Sachi was confused. “Huh? That is something a child would ask.”

“Yes, but how would you answer that question if you were God?”

“I wouldn’t. It’s a silly question.”

“But why is it a silly question?”

“Well, it just is. It’s just.. a bogus question, that’s all.”

“You mean the question is invalid.”

“Yes, exactly.”

“But why is it invalid?”

“Uhm..” She thought some more. “Because it just is.”

Kurosawa smiled. “Sachi, the proper response is to say that the question is invalid because it is ill-posed. The question is based on the assumption that God would ever desire to do something against His own will. The question stumbles on the double-meaning of the word ‘can’. It conflates its two definitions: to allow (you may) and to want (desire to).”

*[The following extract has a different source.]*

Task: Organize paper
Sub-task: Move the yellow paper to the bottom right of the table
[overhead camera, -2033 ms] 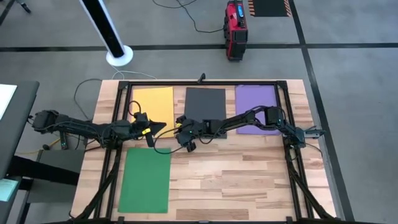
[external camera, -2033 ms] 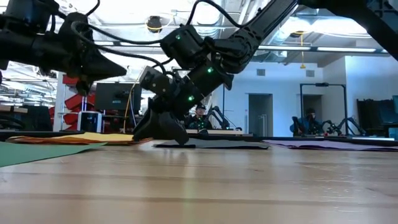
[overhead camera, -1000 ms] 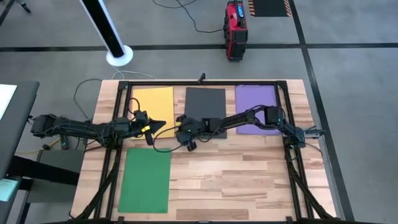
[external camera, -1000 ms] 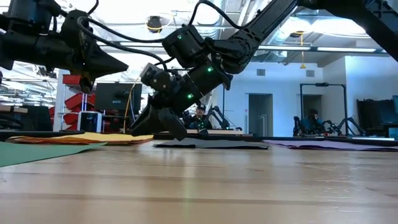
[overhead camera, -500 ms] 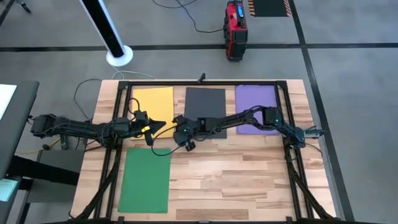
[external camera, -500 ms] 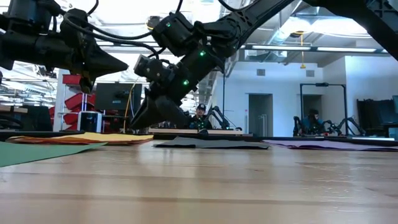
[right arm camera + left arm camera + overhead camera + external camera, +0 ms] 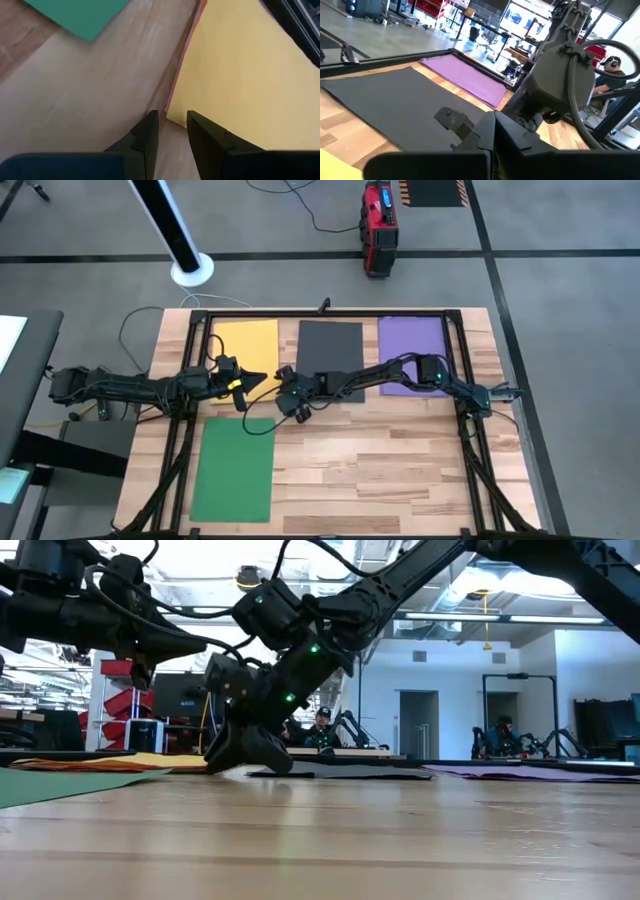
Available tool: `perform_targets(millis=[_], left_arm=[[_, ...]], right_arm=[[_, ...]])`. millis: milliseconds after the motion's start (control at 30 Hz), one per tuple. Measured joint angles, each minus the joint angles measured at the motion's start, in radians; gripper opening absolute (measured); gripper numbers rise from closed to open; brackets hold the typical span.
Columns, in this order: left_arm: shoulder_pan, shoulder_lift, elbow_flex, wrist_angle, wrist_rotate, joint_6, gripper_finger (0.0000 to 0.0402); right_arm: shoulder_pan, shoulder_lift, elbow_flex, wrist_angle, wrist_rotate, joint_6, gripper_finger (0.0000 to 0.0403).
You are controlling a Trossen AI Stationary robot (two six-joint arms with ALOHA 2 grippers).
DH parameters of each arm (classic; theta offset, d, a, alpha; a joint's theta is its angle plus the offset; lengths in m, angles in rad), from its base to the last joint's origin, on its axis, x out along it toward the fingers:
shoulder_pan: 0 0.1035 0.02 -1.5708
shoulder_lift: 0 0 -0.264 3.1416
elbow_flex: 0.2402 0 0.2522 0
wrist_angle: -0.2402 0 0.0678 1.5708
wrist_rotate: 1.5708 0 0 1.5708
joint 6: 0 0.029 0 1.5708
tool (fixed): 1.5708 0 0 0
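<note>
The wooden counter carries four visible sheets of paper. The yellow sheet, the dark grey sheet and the purple sheet lie side by side in a row along the far part of the counter, yellow on the left, dark grey in the middle, purple on the right. The green sheet lies flat on the near left part, well apart from the row. In the right wrist view a thin pink edge shows under the border of the yellow sheet. The right hand reaches across the dark grey sheet to the near right corner of the yellow sheet; in the low view it is tilted down with its tips at the counter surface. Its fingers stand slightly apart, with the yellow corner just ahead of the gap, and nothing is clamped between them. The left hand hangs above the near right part of the yellow sheet, just beside the right hand; its fingers are pressed together and hold nothing.
</note>
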Motion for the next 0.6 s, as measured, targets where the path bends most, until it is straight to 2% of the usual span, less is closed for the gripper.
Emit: perform_targets(millis=[233, 333, 467, 600], left_arm=[[0.025, 0.000, 0.000, -0.010, 0.039, 0.000, 0.0000], [0.028, 0.000, 0.000, -0.013, 0.049, 0.000, 0.0000], [0.028, 0.000, 0.000, -0.014, 0.048, 0.001, 0.0000], [0.028, 0.000, 0.000, -0.022, 0.048, 0.000, 0.0000]], right_arm=[[-0.001, 0.017, 0.025, -0.023, -0.023, -0.007, 0.0096], [-0.001, 0.017, 0.026, -0.025, -0.030, 0.000, 0.0072], [-0.005, 0.017, 0.026, -0.025, -0.031, 0.000, 0.0015], [-0.004, 0.017, 0.026, -0.025, -0.031, 0.001, 0.0005]])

“You mean kind of like the question, ‘When did you stop beating your wife?’ “

“Well, I suppose, sort of. But that question makes a different bogus assumption, that the person had been beating his wife, and the only question was to determine when he had stopped beating her. It’s a cheap rhetorical trick.”

“I see.”

“So getting back to the original question.. now tell me, what do you think of your question now, ‘Why does God allow evil?’”

Sachi thought a bit. “Hmm. I think what you are saying is that it is like the rock that God cannot lift, right? The question itself is ill-posed. Invalid.”

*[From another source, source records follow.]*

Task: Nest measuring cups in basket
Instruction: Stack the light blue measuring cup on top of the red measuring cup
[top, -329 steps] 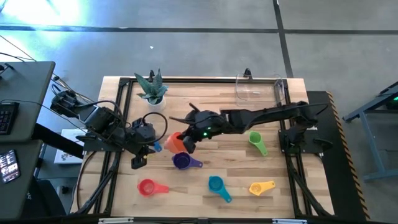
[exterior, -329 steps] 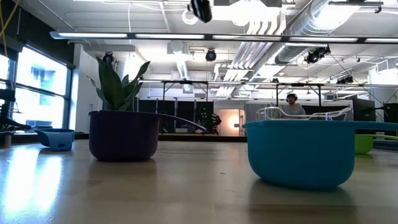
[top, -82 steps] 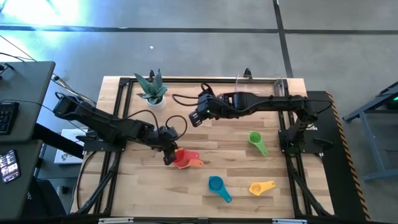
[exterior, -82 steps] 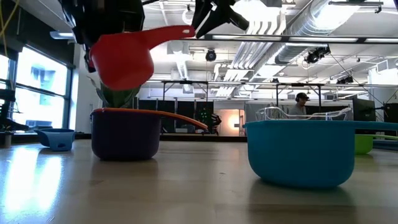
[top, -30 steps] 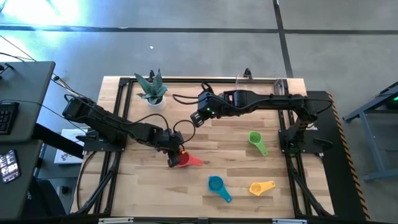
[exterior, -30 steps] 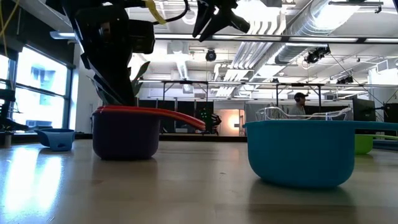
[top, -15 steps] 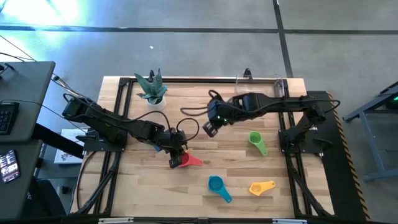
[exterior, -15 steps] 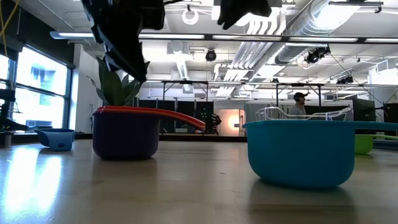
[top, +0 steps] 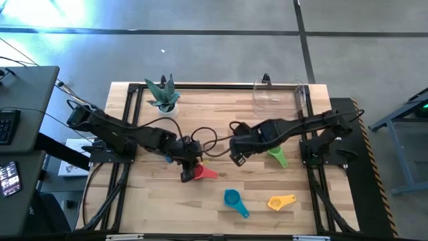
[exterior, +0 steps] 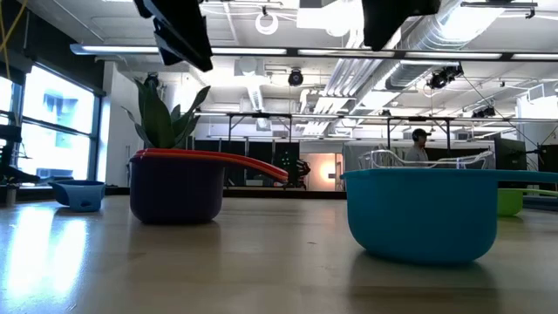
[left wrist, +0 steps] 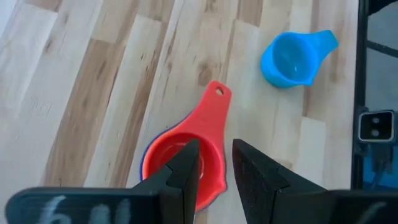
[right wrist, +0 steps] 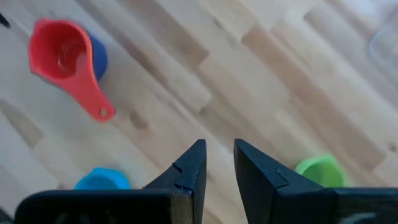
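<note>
A red measuring cup sits nested on top of a purple one, handle pointing away, near the table's middle. My left gripper hangs above this stack, fingers slightly open, nothing between them. My right gripper hovers over bare wood just left of the green cup, also slightly open and holding nothing. A blue cup, a teal cup and a yellow cup rest on the table. The clear basket stands at the far right.
A potted plant stands at the far left corner. Cables loop over the table between the arms. A black frame borders the wooden top. In the low view a person shows in the room behind the table.
My left gripper has risen straight up off the nested stack, leaving the red cup resting in the purple one. My right gripper has travelled from the table's far middle toward the near edge and right, to beside the green cup, tipping more steeply downward.
</note>
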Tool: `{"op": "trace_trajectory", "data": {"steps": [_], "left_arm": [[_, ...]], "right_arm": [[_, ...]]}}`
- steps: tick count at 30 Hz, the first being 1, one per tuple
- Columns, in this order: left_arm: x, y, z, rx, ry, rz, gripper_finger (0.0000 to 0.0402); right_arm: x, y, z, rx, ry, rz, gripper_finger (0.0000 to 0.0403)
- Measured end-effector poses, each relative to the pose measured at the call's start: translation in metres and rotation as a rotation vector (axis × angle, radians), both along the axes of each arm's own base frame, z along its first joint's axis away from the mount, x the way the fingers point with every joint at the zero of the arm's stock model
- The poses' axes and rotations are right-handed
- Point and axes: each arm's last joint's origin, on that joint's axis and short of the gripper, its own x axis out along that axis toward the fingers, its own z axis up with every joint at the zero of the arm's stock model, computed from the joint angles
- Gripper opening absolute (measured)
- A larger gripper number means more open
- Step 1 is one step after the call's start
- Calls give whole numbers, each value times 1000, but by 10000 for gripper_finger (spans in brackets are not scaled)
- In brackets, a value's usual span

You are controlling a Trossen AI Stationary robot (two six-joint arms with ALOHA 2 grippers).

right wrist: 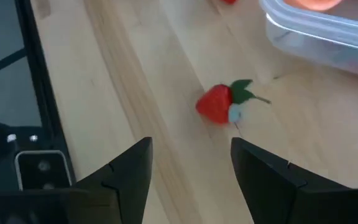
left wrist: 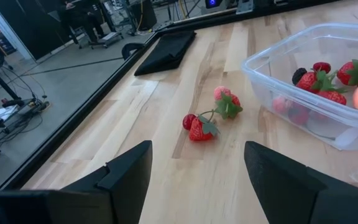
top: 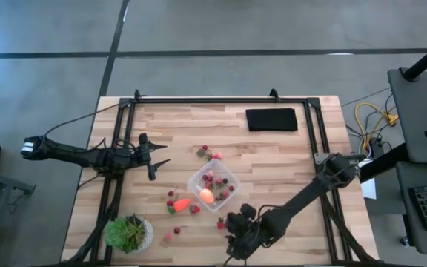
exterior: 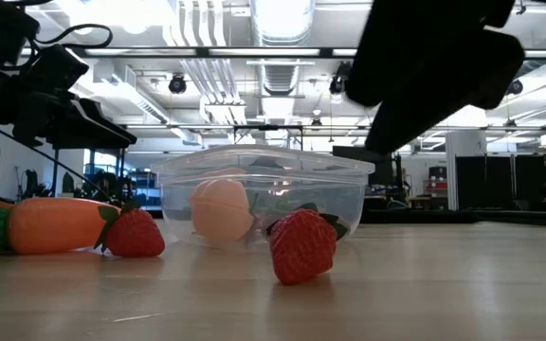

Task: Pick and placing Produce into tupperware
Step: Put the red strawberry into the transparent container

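Note:
The clear tupperware point(top: 213, 184) stands mid-table with the round pink-orange fruit point(top: 207, 196) and several red strawberries in it. An orange carrot point(top: 181, 203) lies on the table at the tupperware's near left. Loose strawberries lie around it, a pair beyond its far side point(left wrist: 201, 127). My right gripper point(right wrist: 191, 180) is open, slanting down just short of a lone strawberry point(right wrist: 219, 104) that lies near the table's near edge point(top: 220, 222). It touches nothing. My left gripper point(left wrist: 197, 180) waits open at the table's left point(top: 156, 158).
A potted green plant point(top: 128, 233) stands at the near left corner. A flat black pad point(top: 271, 119) lies at the far right. A black frame rail point(right wrist: 39, 93) runs close beside my right gripper. Bare wood lies to the tupperware's right.

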Motion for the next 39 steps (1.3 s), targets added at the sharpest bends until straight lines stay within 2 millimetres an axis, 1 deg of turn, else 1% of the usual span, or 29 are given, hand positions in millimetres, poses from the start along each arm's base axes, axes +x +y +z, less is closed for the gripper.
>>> {"op": "trace_trajectory", "data": {"steps": [4,12,17,25,33,39], "left_arm": [[0,0,0,0,-1,0,242],[0,0,0,0,-1,0,242],[0,0,0,0,-1,0,242],[0,0,0,0,0,-1,242],[0,0,0,0,1,0,242],[0,0,0,0,1,0,242]], "right_arm": [[10,5,-7,-1,-6,-26,210],[16,5,-23,-26,14,-49,210],[27,-1,-32,-7,6,-88,210],[41,-19,-36,-10,3,-133,210],[45,-26,-40,-25,11,-139,211],[45,-25,-49,-22,40,-137,238]]}}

“Yes. But why is it ill-posed?”

Sachi thought some more. “It is because the question stumbles over the meaning of the word ‘allow’, just like the first question does over the word ‘can’.”

“You are correct. The question conflates the meaning that word, to permit (you may) versus to want (desire to). Now, in this case the second meaning is a bit more subtle than the rock question, because it turns on an implicit implication that God can do anything He desires, and so therefore He ought to be able to prevent evil and yet He does not.”

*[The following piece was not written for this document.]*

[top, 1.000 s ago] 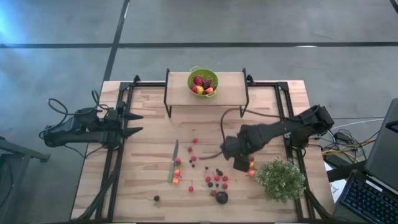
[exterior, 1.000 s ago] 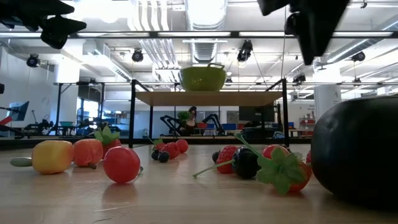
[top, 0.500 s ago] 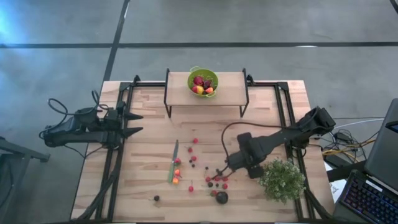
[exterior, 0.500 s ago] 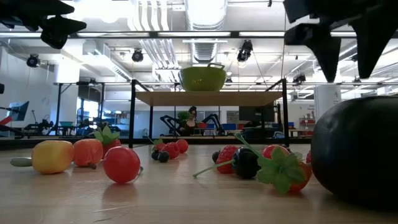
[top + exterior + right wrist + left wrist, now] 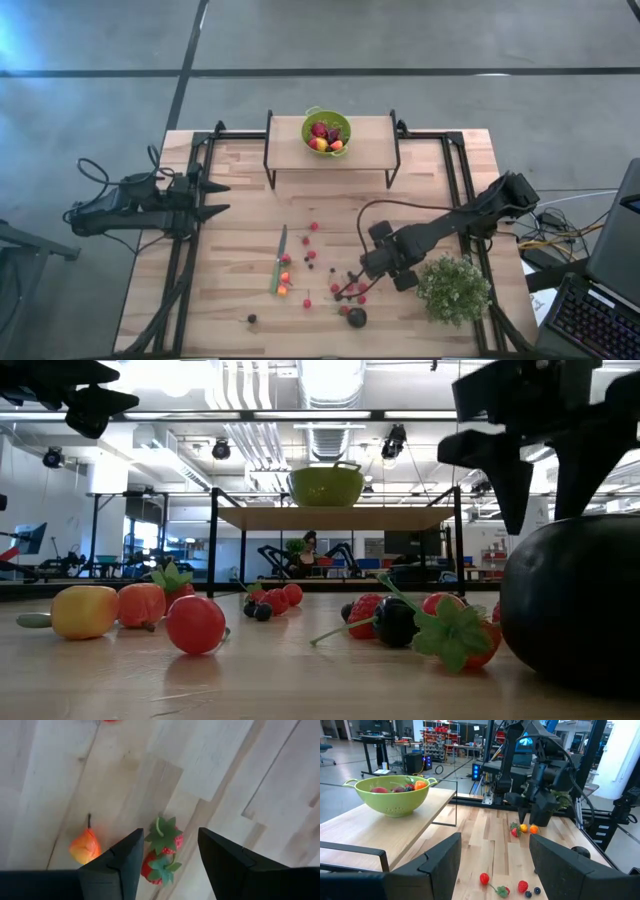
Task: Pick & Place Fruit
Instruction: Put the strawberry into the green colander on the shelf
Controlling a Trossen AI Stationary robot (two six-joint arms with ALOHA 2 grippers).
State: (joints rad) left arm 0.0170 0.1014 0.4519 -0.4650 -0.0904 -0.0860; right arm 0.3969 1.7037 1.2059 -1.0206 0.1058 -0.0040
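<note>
Right claw point(image 5: 165, 852): lowered within the last second onto the fruit cluster at the worktop's point(image 5: 240, 215) near right, fingers narrowing but not yet clenched, straddling two red strawberries with green leafy caps point(image 5: 162, 851), touching nothing visibly; pick apparently imminent. Small orange pear-shaped fruit point(image 5: 84, 845) just beside. Left claw point(image 5: 222, 198): released wide, empty, waiting at left edge. Farthest: green colander bowl point(image 5: 326, 130) on raised shelf, already holding fruit.

The right hand point(image 5: 352, 286) has swung left and come down over the strawberries point(image 5: 162, 849); its fingers have narrowed.
</note>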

“I see. So in other words, what you are saying is that God permits evil to exist, but He does not desire it. But then please tell me, ma’am, why did God create evil in the first place if He does not want it?”

“You are asking me why did God create evil?”

“Uh, yes.”

Kurosawa looked a bit disappointed, for she saw that Sachi had just asked another ill-posed question without realizing it. She felt that Sachi should have been able to answer it herself. Kurosawa thought a moment about how to best explain it as simply as possible.

Kurosawa took a sheet of paper and turned it upside down, then she took out a ballpoint pen and carefully drew a round line on it. She then handed the piece of paper to Sachi. “What is that?”

Sachi looked at it on her desk. “You drew a circle.”

“Yes, a circle. That is my answer to your question.”

Sachi picked up the piece of paper and looked at it more closely. “This is a riddle.” She tried the understand the point that Kurosawa was trying to make. Eventually she gave up. She had no idea what Kurosawa was driving at.

Kurosawa explained, “The answer to my little riddle, dear girl, is the circle itself. Its existence. Did God create that? I don’t mean this particular one, I mean the idea, the concept, of a circle.”

Sachi thought. “Uhm, well, not ‘create’ as such, no. The idea of a circle exists independently of any creator. It would exist even if there was no God at all.”

“Right. A circle exists intrinsically. It has always been ‘created’, so to speak, not by God per se, but by the fundamental rules of basic mathematics. These basic laws exist independently of any creator. A circle is the natural result of constructing the set of all points on the Euclidean plane that are at a given distance r from a given point. The end result is always a circle.”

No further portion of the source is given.